▸ Assignment:
For the entries below, repeat exactly each line starting with the one that contains "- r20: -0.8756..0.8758" and going on through the one that contains "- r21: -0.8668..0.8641", and no others.
Start of The data
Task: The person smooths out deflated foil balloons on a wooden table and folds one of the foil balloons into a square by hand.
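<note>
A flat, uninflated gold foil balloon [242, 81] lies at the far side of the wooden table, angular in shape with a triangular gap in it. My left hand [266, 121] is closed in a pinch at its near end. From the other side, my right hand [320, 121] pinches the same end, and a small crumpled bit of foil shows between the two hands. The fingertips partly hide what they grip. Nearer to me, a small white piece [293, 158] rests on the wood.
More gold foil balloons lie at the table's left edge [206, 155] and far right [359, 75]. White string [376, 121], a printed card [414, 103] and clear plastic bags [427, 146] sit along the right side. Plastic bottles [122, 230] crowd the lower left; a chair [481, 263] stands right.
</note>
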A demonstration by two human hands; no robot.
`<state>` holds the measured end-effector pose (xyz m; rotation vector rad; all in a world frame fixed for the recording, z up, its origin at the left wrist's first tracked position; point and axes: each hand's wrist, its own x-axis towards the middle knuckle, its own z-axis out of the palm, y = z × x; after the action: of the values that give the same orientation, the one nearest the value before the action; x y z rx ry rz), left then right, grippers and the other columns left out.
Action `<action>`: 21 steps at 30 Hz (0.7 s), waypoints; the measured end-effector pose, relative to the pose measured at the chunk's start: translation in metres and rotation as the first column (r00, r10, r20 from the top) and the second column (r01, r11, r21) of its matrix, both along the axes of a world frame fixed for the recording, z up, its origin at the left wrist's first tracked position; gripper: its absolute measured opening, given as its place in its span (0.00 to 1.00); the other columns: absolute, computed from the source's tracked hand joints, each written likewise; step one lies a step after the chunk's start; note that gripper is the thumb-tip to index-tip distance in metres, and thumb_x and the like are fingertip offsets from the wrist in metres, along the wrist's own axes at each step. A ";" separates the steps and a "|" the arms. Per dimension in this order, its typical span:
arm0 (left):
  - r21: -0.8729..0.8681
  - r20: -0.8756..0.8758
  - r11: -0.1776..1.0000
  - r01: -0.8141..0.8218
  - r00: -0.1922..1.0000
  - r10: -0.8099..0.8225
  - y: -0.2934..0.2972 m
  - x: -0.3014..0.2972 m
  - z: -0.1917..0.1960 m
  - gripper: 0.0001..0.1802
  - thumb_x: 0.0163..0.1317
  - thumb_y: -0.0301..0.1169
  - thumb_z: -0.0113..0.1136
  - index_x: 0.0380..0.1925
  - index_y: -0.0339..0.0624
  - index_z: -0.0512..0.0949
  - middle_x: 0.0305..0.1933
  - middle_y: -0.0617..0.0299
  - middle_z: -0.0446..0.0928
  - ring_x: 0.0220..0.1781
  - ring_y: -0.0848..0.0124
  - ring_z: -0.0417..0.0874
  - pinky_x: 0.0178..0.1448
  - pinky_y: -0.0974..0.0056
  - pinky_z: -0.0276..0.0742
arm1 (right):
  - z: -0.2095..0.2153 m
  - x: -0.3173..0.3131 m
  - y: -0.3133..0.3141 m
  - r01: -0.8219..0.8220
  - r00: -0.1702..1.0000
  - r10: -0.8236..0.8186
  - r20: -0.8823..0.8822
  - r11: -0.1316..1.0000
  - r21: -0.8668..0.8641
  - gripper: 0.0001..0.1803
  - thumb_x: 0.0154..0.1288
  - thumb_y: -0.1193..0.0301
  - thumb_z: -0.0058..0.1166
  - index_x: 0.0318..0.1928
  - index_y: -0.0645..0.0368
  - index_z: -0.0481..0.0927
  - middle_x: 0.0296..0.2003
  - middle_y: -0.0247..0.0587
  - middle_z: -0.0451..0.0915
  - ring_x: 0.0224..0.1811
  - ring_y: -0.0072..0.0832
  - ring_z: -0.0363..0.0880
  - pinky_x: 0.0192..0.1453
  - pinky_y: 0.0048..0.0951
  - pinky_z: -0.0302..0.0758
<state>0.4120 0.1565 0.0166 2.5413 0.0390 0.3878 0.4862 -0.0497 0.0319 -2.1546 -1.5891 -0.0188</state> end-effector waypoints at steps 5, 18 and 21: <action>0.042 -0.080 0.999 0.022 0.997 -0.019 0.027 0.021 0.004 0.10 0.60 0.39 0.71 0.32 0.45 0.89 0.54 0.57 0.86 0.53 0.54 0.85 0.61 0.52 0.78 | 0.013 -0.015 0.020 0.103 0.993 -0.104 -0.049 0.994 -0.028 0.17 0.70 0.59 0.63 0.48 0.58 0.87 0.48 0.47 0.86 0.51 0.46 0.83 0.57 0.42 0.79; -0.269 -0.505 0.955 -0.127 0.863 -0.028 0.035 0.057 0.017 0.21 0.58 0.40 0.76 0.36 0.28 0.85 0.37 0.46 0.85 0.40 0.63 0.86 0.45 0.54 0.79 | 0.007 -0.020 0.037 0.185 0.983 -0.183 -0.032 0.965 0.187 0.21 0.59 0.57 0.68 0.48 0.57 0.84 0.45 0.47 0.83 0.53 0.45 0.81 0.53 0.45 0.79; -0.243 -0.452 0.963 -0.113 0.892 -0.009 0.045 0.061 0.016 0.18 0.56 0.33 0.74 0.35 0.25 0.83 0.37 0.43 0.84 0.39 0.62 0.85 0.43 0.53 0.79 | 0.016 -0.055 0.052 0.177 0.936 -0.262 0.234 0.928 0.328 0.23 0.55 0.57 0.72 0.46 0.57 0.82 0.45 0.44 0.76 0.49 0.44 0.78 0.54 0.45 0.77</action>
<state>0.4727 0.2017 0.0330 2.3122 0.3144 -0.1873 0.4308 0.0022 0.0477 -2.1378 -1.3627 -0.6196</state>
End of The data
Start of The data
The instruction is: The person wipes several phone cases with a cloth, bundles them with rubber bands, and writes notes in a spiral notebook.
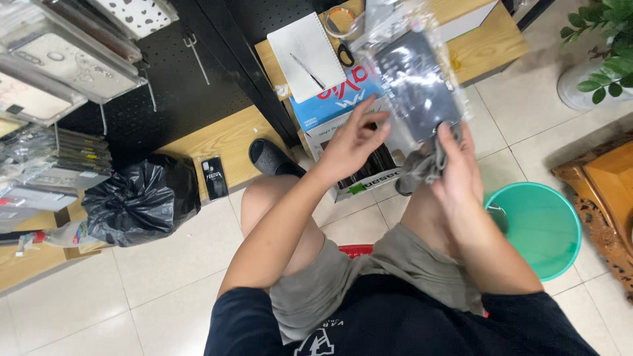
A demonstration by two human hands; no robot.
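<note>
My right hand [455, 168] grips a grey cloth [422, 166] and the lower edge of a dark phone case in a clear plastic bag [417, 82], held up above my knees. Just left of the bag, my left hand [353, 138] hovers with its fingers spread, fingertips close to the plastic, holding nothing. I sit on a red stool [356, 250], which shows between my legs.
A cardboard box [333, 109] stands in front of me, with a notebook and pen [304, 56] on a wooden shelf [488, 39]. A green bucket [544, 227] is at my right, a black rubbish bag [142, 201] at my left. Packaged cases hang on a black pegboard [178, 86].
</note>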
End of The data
▸ Task output:
  - r20: -0.8756..0.8758
  - r11: -0.1776..1.0000
  - r01: -0.8141..0.8218
  - r00: -0.1922..1.0000
  - r10: -0.8099..0.8225
  - y: -0.2934..0.2972 m
  - x: -0.3014..0.2972 m
  - z: -0.1917..0.1960 m
  - gripper: 0.0001..0.1802
  - thumb_x: 0.0163..0.1317
  - thumb_y: -0.0301..0.1169
  - thumb_z: -0.0113..0.1136
  - index_x: 0.0380..0.1925
  - index_y: -0.0339..0.0624
  - index_z: -0.0512..0.0949
  - middle_x: 0.0305..0.1933
  - middle_y: -0.0617..0.0299
  - middle_z: -0.0446..0.0928
  - ring_x: 0.0220..0.1781
  - ring_y: -0.0848..0.0124
  - ring_z: -0.0417..0.0874
  - pinky_x: 0.0178..0.1448
  - pinky_y: -0.0974..0.0056
  - pinky_z: -0.0276..0.0742
arm1 (right):
  - z: -0.2095..0.2153 m
  - x: -0.3173..0.3131 m
  - y: -0.3133..0.3141 m
  - r01: -0.8219..0.8220
  - r00: -0.1702..1.0000
  - r10: -0.8236..0.8186
  - r20: -0.8823..0.8822
  - r11: -0.1316..1.0000
  - r21: -0.8668..0.8641

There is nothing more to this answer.